I propose an experiment. Let's get 10 males and 10 females to each agree to write a short piece and then post them all anonymously. Once all the posts are in we'll vote to see if we as a group can detect gender based upon writing.

I bet that we can't tell the difference, but I also bet that it will be difficult to come up with an exercise topic that isn't of itself gender biased.

Comments? Ideas?
 


Posted by franc li (Member # 3850) on :
 
I'm your huckleberry.
 
Posted by Kolona (Member # 1438) on :
 
I think you might be right about the topic possibly influencing the results, although gender bias isn't across-the-board gender specific. I know an agent and an editor, both male, who have written romance novels (under female names, I believe). Catherine Asaro writes hard SF.

Wasn't there an internet test awhile back that we were playing with? You submitted a paragraph and some program determined if you were male or female. Wasn't very accurate, as I remember.


 


Posted by Jeraliey (Member # 2147) on :
 
I dunno....I've been told that I have a distinctly female writing voice.
 
Posted by TaShaJaRo (Member # 2354) on :
 
I have no idea if I have a gender based "voice" but I'd be willing to find out. I think it would be fascinating either way.
 
Posted by SteeleGregory (Member # 2049) on :
 
No thanks. I already know the results of the experiment. I can't tell the difference between male and female writing samples. I can't tell who's male or female on this message board if they use an obscure enough username. By default, if I don't know, I assume male. Probably because I'm reading it from my own perspective. If there's a stereotypical subject matter (football, cosmetics) I assume the sex that goes with the stereotype.

Ultimately, I don't see any real difference.

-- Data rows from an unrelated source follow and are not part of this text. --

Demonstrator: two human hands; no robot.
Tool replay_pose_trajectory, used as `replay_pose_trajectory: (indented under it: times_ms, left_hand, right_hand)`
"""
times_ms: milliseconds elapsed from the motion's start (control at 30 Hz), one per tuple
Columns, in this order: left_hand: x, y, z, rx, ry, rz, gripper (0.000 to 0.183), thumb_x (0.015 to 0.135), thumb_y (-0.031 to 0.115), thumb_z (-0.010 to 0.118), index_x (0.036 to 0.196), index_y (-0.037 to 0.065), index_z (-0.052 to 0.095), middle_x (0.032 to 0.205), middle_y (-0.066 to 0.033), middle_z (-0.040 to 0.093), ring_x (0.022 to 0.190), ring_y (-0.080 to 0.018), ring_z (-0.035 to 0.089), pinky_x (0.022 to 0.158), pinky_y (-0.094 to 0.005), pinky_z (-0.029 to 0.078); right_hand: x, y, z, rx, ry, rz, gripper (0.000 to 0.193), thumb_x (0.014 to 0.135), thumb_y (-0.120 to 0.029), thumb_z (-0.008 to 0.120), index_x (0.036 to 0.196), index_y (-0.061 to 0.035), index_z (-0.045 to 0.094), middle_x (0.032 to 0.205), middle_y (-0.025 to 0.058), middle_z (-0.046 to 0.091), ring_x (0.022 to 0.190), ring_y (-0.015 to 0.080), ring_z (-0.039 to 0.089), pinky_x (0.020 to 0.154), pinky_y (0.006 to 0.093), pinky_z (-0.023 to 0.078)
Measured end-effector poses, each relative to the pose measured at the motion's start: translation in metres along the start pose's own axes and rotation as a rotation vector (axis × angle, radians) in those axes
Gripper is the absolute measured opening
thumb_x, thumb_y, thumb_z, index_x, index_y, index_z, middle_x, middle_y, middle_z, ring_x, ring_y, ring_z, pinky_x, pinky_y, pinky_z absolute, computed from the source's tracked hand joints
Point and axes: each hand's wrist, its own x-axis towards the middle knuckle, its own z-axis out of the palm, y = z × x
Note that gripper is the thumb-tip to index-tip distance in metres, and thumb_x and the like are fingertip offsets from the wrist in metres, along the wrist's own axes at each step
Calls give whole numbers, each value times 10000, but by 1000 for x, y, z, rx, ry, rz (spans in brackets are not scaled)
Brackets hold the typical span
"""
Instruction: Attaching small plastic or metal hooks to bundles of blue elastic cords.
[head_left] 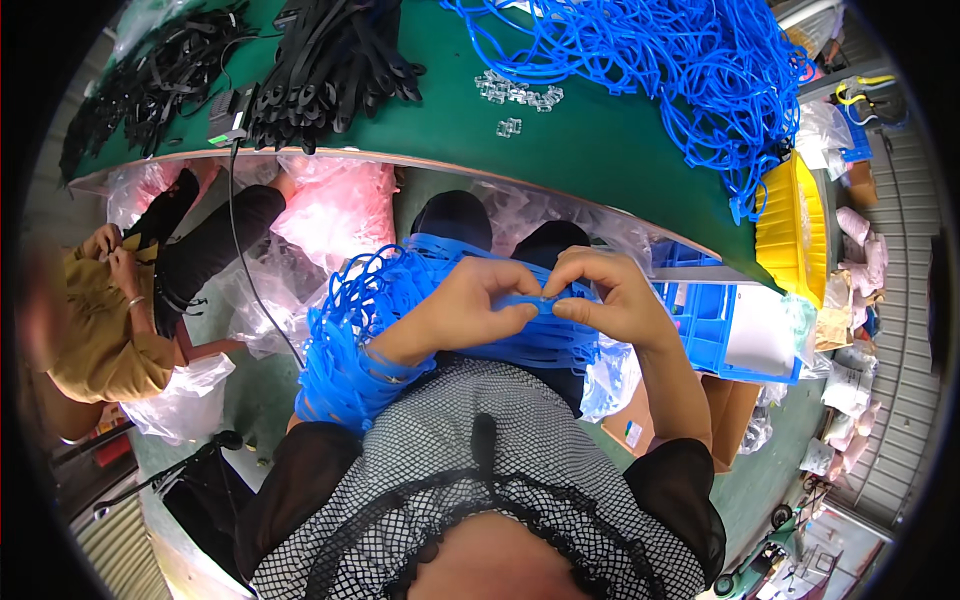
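In front of my lap, both hands meet fingertip to fingertip over a blue strap. My left hand (478,304) is closed in a pinch on the blue strap (522,301). My right hand (612,298) pinches at the same spot, thumb against forefinger. A tiny piece shows between the fingertips, too small to make out. Many looped blue straps (345,345) hang round my left forearm and spread across my lap beneath both hands. On the green table ahead lies a small group of clear plastic clips (518,92), with a few lying apart nearer me.
A tangled heap of blue straps (660,60) covers the table's far right, beside a yellow tray (791,230). Black straps (335,75) lie at the left. Blue crates (705,325) and a cardboard box (735,415) stand at my right. Another person (115,320) sits at the left.
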Motion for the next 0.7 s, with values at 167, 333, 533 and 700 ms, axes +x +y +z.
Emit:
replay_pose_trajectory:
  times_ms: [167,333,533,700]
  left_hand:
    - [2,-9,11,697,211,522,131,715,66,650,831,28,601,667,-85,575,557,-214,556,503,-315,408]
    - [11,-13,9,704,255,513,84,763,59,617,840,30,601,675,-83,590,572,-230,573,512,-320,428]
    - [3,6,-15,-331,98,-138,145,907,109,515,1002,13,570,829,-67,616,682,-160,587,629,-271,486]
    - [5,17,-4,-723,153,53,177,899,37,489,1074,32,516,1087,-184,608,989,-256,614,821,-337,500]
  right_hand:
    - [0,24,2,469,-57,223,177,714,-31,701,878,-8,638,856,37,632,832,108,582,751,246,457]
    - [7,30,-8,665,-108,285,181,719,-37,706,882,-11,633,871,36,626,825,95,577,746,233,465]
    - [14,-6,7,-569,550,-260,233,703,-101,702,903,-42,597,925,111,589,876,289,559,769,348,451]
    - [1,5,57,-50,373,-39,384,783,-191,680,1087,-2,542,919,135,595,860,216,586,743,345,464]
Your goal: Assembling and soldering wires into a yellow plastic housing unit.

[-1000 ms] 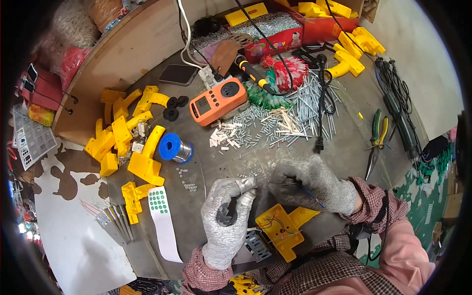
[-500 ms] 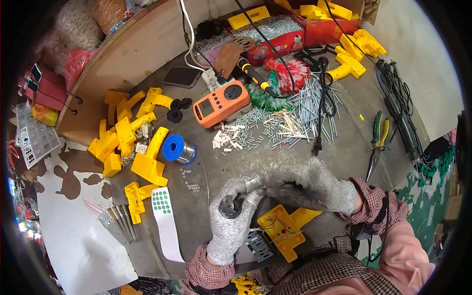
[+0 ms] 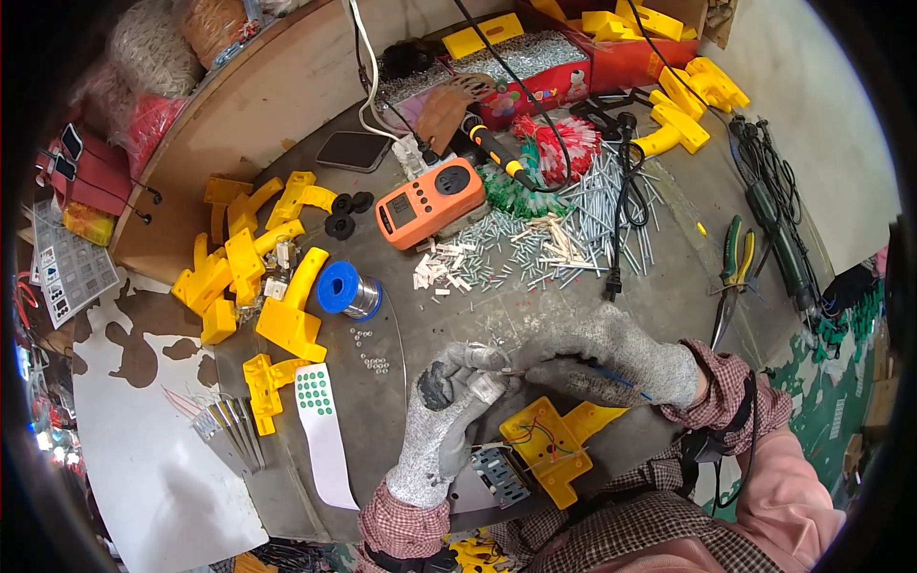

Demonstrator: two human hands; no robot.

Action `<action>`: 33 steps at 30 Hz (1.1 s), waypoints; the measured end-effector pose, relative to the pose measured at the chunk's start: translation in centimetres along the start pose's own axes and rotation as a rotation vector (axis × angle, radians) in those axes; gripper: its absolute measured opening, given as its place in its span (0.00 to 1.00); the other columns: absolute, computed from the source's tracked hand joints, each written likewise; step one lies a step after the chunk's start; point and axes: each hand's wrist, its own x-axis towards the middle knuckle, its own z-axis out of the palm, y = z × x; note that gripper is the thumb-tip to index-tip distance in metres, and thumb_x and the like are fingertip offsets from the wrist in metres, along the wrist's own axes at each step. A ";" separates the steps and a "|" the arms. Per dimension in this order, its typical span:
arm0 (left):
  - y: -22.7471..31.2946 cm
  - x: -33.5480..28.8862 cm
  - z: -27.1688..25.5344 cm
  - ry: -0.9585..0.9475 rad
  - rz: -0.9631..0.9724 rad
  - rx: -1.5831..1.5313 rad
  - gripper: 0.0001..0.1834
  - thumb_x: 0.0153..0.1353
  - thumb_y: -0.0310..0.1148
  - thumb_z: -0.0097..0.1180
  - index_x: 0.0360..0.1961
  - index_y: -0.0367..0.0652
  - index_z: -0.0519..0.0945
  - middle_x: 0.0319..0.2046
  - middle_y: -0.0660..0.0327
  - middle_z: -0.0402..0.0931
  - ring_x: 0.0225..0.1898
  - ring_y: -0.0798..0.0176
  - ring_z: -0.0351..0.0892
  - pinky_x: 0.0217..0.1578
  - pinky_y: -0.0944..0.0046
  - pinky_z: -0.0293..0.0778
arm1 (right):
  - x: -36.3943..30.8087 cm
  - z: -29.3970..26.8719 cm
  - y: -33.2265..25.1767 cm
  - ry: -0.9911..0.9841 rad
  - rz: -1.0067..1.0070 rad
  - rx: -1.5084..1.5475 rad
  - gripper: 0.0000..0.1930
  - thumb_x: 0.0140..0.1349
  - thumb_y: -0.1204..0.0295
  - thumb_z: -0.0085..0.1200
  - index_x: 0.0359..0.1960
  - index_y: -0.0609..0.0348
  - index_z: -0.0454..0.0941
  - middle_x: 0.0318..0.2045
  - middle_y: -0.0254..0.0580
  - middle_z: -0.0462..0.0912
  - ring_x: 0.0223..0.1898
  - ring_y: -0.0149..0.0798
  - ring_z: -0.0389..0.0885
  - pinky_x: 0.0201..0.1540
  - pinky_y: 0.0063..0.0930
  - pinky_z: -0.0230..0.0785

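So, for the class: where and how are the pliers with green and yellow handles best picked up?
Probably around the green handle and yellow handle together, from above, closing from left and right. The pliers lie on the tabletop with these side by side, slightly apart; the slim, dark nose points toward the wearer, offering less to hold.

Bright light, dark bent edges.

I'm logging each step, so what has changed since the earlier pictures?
The right hand has moved left, closing the gap to the left hand, which has turned. No fresh grasp or release is clear; the right hand keeps the thin blue item. The wired yellow housing, solder spool and pliers stayed put.
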 end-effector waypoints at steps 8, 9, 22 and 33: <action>0.1 -0.1 -0.2 0.001 0.027 -0.012 0.12 0.64 0.20 0.61 0.48 0.36 0.77 0.45 0.56 0.80 0.48 0.62 0.82 0.54 0.62 0.77 | 0.0 -0.2 -0.2 -0.014 0.071 -0.069 0.09 0.67 0.71 0.57 0.48 0.55 0.81 0.36 0.48 0.85 0.38 0.49 0.86 0.39 0.38 0.77; 0.1 0.0 -0.2 0.005 0.038 0.007 0.12 0.64 0.20 0.61 0.49 0.35 0.77 0.45 0.56 0.81 0.47 0.62 0.82 0.53 0.62 0.78 | -0.1 -0.2 0.0 -0.006 0.060 -0.097 0.10 0.67 0.71 0.58 0.48 0.54 0.81 0.36 0.49 0.85 0.38 0.50 0.86 0.39 0.39 0.77; 0.5 0.1 1.5 0.048 0.509 0.949 0.08 0.61 0.20 0.64 0.42 0.36 0.83 0.39 0.58 0.81 0.43 0.66 0.80 0.44 0.66 0.76 | 0.0 -0.8 -0.9 -0.129 0.309 -0.220 0.14 0.69 0.68 0.55 0.54 0.56 0.78 0.38 0.54 0.85 0.40 0.55 0.85 0.39 0.41 0.77; 0.0 0.4 1.6 0.071 0.443 0.759 0.09 0.58 0.18 0.66 0.41 0.34 0.85 0.37 0.57 0.80 0.38 0.65 0.80 0.42 0.66 0.75 | 0.4 -2.1 -1.0 -0.263 0.263 -0.065 0.40 0.68 0.76 0.51 0.77 0.55 0.41 0.44 0.56 0.80 0.44 0.51 0.82 0.47 0.37 0.75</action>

I have one exception though. I haven't been able to bring myself to read anything by Mercedes Lackey. Not because she's a woman, but because the idea of being enslaved to a luxury car is so terrifying.
 


Posted by TaShaJaRo (Member # 2354) on :
 
Posted in the wrong place - sorry. I meant for this to go in the thread that spawned this one. I'm moving it.

[This message has been edited by TaShaJaRo (edited March 04, 2005).]
 


Posted by RFLong (Member # 1923) on :
 
Yup - I'd be very interested in partaking.

R
 


Posted by Keeley (Member # 2088) on :
 
I'd participate just because some people on bb's have mistaken me for a guy and one self-proclaimed woman even started flirting with me.

I say that instead of having a specific topic, why not let the participants choose their own? According to Vox Day, the man who got these ideas going in our heads, that should show as much gender bias as the writing style itself.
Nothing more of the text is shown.